Records

curriculum-key-fact
Records in Software Design and Development are different to records used within the ISDD unit. It is important to be able to explain the purpose of records in each context.

In Software Design and Development, a record is a programmer-defined data type.

1-D arrays can only store data of the same data type.

It is not possible to use a 1-D array to store multiple data types at the same time.

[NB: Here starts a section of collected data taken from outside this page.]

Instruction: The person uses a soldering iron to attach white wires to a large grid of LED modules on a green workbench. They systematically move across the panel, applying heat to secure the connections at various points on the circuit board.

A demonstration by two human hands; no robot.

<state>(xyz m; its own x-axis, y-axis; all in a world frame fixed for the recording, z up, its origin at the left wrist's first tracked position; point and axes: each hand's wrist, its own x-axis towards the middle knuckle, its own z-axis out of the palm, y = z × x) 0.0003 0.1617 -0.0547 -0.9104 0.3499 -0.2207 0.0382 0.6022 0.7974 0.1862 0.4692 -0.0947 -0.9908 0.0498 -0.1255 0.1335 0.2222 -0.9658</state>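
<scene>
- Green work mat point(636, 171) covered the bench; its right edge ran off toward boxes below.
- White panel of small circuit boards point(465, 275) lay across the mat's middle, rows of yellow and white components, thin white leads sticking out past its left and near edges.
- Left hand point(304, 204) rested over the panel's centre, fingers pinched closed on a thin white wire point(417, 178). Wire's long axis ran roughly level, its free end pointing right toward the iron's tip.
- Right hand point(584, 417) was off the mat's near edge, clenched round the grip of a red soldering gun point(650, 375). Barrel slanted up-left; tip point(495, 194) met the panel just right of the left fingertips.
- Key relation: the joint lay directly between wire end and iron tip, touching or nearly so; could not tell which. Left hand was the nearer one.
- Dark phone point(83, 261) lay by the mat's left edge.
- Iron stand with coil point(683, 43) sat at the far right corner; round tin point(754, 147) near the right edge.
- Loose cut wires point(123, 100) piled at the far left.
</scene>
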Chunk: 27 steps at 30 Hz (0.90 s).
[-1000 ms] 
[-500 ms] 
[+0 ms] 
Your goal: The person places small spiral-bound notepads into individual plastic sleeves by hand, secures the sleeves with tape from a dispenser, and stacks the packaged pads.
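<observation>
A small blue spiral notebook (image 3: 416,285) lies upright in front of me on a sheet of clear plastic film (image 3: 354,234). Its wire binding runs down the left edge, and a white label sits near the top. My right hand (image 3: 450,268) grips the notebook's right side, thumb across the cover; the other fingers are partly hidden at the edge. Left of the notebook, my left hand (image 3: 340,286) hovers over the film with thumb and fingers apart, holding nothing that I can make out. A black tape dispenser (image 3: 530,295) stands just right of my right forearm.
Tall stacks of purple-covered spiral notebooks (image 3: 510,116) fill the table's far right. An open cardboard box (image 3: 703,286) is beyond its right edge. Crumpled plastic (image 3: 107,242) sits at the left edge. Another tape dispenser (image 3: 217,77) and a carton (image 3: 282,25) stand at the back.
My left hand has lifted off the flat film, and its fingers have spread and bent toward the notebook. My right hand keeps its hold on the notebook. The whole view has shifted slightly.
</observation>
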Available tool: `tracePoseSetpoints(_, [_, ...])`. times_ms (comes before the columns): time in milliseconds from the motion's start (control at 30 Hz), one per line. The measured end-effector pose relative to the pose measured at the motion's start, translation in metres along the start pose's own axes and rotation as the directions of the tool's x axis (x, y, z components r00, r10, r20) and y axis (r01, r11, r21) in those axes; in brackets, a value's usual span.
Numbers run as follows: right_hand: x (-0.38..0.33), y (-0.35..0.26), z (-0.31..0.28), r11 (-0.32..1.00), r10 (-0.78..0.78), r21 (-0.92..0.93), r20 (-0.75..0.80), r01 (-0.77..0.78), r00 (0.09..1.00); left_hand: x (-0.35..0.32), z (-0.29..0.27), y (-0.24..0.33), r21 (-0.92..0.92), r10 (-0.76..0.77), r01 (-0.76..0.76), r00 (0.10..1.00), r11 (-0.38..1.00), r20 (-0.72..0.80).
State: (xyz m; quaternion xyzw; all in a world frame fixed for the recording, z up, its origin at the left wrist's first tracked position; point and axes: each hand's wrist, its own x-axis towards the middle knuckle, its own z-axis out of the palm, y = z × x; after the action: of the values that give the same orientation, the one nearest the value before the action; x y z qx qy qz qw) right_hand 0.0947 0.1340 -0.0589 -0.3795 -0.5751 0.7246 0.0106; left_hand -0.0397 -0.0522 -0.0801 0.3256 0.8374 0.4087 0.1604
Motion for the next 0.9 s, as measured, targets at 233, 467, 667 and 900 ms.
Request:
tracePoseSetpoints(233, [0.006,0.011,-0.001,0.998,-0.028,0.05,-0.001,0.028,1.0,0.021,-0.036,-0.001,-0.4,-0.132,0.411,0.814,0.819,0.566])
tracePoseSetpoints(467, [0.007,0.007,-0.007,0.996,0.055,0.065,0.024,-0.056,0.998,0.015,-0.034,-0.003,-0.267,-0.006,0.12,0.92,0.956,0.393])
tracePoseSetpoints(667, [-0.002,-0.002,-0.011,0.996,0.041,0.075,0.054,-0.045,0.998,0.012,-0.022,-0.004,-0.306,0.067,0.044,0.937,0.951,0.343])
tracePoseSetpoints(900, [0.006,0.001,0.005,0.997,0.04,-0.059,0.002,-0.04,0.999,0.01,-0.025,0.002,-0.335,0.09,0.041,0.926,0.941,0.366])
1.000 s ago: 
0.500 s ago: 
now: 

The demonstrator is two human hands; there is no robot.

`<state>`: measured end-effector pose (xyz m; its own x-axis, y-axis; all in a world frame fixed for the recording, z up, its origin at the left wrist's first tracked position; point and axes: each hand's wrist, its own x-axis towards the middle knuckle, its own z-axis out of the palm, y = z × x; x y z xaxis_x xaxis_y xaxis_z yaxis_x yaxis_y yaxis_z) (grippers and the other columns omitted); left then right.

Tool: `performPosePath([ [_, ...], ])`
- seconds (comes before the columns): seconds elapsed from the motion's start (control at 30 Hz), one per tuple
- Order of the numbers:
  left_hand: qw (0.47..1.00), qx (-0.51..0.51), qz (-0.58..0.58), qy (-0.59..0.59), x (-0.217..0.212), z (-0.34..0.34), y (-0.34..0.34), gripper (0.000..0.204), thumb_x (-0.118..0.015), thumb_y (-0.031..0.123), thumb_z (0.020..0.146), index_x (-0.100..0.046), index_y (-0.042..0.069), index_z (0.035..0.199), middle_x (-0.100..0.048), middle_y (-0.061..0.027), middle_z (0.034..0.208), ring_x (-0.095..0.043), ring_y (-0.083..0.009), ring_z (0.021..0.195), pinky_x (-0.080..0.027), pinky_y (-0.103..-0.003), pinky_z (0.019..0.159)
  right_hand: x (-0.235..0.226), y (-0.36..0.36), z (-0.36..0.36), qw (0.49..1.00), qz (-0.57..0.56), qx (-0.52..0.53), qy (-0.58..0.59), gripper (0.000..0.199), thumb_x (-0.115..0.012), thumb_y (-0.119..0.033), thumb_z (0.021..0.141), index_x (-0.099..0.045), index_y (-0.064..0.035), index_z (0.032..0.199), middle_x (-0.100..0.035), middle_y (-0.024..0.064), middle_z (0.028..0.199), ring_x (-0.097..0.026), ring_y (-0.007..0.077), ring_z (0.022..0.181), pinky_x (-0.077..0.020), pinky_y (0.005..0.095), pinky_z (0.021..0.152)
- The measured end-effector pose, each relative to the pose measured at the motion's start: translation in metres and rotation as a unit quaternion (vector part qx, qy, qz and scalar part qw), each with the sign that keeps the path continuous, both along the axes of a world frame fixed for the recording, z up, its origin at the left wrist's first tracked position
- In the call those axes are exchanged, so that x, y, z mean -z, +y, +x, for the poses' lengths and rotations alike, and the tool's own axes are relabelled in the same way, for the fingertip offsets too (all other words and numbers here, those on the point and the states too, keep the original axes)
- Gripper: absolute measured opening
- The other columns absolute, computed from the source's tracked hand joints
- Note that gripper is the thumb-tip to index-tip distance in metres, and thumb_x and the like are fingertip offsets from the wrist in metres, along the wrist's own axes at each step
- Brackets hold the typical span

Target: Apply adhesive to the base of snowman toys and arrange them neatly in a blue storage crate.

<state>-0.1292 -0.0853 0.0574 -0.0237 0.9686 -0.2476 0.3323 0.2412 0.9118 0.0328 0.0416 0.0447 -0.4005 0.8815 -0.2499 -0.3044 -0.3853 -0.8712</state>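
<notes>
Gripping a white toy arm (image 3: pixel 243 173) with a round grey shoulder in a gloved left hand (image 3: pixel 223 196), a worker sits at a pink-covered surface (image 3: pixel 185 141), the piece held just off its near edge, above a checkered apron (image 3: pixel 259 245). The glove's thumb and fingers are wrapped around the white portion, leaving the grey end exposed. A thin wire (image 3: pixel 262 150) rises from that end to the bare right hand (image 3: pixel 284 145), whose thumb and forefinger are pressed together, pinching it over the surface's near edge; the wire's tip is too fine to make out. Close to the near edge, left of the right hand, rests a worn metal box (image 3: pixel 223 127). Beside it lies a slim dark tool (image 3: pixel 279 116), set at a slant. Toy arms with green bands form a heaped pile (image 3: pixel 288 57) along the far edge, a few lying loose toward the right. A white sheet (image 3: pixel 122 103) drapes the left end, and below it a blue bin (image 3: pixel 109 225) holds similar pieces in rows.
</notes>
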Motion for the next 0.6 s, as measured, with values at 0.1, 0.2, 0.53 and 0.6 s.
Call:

If you want to hold related data of different data types it is practical to use a record type.

Why use records?

To store information on Scottish cities, namely the city name, population, area in km and whether or not it was the capital city, we could use four separate arrays to store each set of data:

  • one array for the city name
  • one array for the population
  • one array for the area in km
  • one array for whether or not the city was the capital

This is known as using parallel arrays.

Alternatively, a record structure could be used. This would allow the data for each city to be scored together, rather than in four different arrays.

A record type to store information on each city would look like this when created using reference language:

RECORD cityData IS {STRING cityName, INTEGER population, INTEGER area km, BOOLEAN capital}

The line shown above creates a template for how a record type would be stored, it is not yet populated with any values.

Individual variables for each city could be declared and initialised as follows:

DECLARE Glasgow INITIALLY CityData ( “Glasgow” , 596550, 176, FALSE )

DECLARE Dundee INTIALLY CityData ( “Dundee”, 147285, 67, FALSE )

DECLARE Perth INTIALLY CityData ( “Perth”, 46970, 21, FALSE )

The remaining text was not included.